Part 1: Data We Hold
Client Sensitive Data
What do we hold? We hold client date (personal information, notes, test results etc.)
Why do we hold it? To enable us to use and recall client-centred information in and around their consultations and treatments
For how long? For the period we are actively working together + 12 months
What happens next? After this period hard data (paper files) will be shredded and soft data will be deleted.
How do we tell them?

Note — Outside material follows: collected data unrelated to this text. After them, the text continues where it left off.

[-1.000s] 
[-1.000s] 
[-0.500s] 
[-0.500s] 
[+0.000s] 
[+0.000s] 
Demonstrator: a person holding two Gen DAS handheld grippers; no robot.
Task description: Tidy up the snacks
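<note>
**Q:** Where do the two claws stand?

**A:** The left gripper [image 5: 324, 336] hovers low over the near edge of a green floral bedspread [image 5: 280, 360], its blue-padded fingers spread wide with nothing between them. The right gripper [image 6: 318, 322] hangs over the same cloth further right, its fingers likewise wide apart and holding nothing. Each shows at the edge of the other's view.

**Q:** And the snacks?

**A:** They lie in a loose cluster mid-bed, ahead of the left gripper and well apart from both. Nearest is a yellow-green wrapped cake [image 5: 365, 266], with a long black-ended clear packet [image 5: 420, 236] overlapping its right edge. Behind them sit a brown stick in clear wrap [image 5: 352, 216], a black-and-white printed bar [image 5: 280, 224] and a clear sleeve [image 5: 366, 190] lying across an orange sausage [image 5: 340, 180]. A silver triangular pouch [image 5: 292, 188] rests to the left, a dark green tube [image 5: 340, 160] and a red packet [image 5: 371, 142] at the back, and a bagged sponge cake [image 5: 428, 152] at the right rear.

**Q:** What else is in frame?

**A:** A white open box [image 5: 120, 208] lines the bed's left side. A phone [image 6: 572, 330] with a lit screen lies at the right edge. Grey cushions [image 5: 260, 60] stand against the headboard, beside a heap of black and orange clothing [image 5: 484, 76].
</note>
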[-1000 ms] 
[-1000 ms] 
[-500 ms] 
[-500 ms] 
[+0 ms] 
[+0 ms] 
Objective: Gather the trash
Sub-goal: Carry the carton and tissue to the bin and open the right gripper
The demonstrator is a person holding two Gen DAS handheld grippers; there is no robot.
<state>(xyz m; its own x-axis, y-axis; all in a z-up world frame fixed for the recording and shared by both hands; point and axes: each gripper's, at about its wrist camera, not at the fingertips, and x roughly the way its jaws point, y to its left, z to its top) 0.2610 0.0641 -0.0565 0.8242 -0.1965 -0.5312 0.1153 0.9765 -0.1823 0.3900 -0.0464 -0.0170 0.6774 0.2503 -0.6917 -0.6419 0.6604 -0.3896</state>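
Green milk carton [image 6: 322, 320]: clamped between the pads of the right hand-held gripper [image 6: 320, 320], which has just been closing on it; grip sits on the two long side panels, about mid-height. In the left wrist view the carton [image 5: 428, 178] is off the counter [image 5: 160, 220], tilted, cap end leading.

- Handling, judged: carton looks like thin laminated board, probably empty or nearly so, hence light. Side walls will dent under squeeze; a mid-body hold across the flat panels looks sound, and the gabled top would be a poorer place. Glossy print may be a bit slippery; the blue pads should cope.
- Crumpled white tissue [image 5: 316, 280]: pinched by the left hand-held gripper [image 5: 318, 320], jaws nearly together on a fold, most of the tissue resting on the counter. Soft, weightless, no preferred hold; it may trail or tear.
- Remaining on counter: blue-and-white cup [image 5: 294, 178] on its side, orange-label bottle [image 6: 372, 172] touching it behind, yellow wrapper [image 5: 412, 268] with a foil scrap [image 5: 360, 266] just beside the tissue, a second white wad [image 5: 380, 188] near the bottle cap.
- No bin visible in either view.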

Upon booking the consultation the prospective client will receive a document by email explaining this and will also be informed at the commencement of the consultation.
Who else might we share it with? No sensitive data is passed onto external contacts. Internally, information may be shared with Melanie Brown associates working directly with the client. For the purposes of on-going CPD, anonymised client data may be shared with a coaching supervisor or the professional bodies of which Melanie Brown is a member
Client Contact Details
What do we hold? We retain client email addresses.
Why do we hold it? To enable me to contact clients regarding their work with me should that be necessary.
For how long? For the period of 8 years.
What happens next? Nothing, unless there is a request to the contrary, in which case we shall comply within 48 hours.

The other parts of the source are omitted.